Dataset section>

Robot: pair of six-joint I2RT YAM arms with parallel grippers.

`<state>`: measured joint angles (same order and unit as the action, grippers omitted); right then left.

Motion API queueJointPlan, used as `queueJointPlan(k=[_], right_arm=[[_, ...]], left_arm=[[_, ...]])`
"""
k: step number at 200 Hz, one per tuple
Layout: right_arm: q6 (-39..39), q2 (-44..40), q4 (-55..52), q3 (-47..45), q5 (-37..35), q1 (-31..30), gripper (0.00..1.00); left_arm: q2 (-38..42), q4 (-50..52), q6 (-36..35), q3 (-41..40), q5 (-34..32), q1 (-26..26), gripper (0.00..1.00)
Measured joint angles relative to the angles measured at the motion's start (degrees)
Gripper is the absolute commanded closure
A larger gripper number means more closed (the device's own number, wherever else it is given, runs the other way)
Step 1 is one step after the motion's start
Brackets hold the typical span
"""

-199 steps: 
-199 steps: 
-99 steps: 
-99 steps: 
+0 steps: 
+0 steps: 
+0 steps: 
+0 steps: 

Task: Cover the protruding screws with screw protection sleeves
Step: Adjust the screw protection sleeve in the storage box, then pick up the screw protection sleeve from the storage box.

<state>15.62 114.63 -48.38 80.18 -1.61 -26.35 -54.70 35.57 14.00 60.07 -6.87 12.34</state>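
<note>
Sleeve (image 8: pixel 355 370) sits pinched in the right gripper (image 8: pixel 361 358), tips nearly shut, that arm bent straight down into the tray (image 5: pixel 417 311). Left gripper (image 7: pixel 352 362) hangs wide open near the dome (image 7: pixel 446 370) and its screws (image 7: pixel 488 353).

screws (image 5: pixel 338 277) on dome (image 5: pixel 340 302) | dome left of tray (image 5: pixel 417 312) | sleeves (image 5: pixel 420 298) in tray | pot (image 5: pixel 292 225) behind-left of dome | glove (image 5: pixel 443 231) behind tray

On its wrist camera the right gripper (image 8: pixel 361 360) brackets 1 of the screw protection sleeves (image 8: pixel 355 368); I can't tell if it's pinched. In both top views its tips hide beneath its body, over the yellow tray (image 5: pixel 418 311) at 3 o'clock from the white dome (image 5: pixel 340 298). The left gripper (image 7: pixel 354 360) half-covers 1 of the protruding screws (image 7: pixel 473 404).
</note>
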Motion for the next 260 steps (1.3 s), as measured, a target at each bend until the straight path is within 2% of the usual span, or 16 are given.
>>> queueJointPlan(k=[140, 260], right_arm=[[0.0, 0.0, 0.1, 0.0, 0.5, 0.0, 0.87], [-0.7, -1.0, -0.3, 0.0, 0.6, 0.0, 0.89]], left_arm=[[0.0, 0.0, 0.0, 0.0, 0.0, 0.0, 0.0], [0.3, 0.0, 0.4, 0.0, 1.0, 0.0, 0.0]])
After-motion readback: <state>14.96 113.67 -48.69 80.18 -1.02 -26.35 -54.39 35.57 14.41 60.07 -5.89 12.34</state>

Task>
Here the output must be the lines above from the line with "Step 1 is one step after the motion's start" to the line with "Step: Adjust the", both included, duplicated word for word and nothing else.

Result>
Step 1 is one step after the motion's start
Brackets hold the typical span
"""

-199 steps: 
-199 steps: 
-99 steps: 
-99 steps: 
+0 steps: 
+0 steps: 
+0 steps: 
+0 steps: 

Task: Cover the protruding screws with screw protection sleeves
Step: Adjust the screw protection sleeve in the storage box, then pick up the screw protection sleeve from the storage box.

This answer is complete as written.